Les deux organisations pointent du doigt des pratiques illégales de déplacement, notamment à Kolwezi, surnommée "la capitale mondiale du cobalt". Selon maître Donat Kambola, ces délocalisations s’apparentent à des expulsions forcées, car elles ne respectent ni les procédures légales, ni les droits fondamentaux des communautés.

« Du point de vue procédural, les gens ne sont pas consultés.
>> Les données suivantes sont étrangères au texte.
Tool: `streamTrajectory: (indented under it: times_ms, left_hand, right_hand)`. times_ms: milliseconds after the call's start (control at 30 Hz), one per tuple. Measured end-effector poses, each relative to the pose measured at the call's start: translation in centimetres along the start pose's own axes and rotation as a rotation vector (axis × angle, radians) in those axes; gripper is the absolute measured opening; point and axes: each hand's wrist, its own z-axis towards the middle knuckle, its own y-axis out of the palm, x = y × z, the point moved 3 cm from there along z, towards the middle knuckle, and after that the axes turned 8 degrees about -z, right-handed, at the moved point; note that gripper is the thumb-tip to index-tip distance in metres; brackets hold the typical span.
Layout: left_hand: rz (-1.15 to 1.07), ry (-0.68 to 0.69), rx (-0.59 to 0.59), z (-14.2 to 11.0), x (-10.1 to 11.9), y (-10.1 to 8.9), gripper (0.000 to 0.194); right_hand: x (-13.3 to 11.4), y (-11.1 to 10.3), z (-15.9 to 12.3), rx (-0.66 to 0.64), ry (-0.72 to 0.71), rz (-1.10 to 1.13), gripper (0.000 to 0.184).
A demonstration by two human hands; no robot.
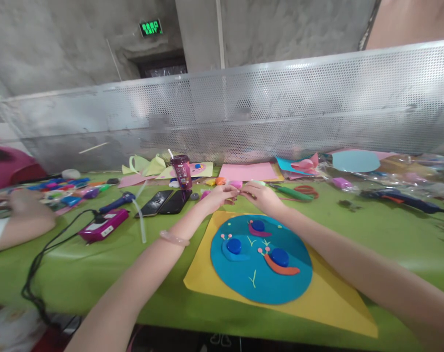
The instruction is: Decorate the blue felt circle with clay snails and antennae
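Beyond the far edge of the yellow card (334, 303), the fingers of the left hand (221, 195) and right hand (261, 194) were held nearly together, any grip impossible to tell, while the pink lump (236, 184) just behind was judged light, soft and best held by its sides.

From my end I see a green desk (163, 293), a yellow sheet (332, 304), a teal disc (234, 276), deep-blue caps (280, 257) with orange, purple and blue snail bodies (283, 269), and a grey, dot-perforated panel (299, 107).
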Motion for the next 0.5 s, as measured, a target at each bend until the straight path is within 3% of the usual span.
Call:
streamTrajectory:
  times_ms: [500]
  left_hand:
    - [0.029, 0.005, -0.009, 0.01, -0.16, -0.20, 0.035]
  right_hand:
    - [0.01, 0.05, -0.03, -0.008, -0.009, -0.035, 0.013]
Et du point de vue des droits, ils ne bénéficient ni de plan de réinstallation, ni de mesures d’accompagnement », a-t-il précisé.

Il a ,par ailleurs, dénoncé une précarisation des populations déplacées, qui se retrouvent souvent dans des zones non urbanisées, sans accès aux services de base, sans routes, sans électricité, ni soutien de l’État.

Les défenseurs des droits humains s’interrogent sur le prix réel de la transition énergétique mondiale que la RDC s’apprête à accompagner. Si le président a annoncé que le pays deviendrait la capitale mondiale des minerais stratégiques, les ONG dénoncent ce qu’elles considèrent comme un sacrifice territorial.

« Est-ce que la RDC n’est pas juste un pays sacrifié ? Est-ce que Kolwezi, en tête de disparition, n’est pas devenue une zone sacrifiée à cause de nos minerais ? », s’est interrogé cet avocat en évoquant la destruction progressive de villes entières sans plan de compensation surtout dans les zones de Mutoshi, de Metalkol Roan tailling, de Kamoa-Kakula où des entreprises comme Compagnie minière de Musonoïe Global SAS, Chemaf SA, Metalkol SA et Kamoa Copper SA fonctionnent.

L’analyse va plus loin. Les ONG dénoncent un système de prédation et de corruption. Le rôle de la Commission provinciale de délocalisation est également remis en question. Pire encore, selon les ONG, les indemnisations sont fixées unilatéralement par les entreprises, sans consultation ni participation des populations concernées. Pendant ce temps, la province se contente de prélever 12 % de frais administratifs, illustrant une logique de profit au détriment des droits.

Maître Donat Kambola a rappellé que la législation existe bel et bien, notamment à travers l’annexe 18 du règlement minier, qui définit les étapes, les droits des parties et les obligations des institutions impliquées.

« Il est curieux et surprenant que Madame la Gouverneure du Lualaba ne s’assure pas que la Commission provinciale se conforme à la loi », a-t-il fustigé.

Les ONG en appellent aux acteurs internationaux de la chaîne d’approvisionnement du cobalt et du cuivre. D'où l’urgence d’un encadrement plus strict et éthique de l’exploitation minière en RDC, afin de garantir que la richesse minérale du pays profite réellement à ses citoyens, et non au prix de leur dignité et de leurs droits fondamentaux.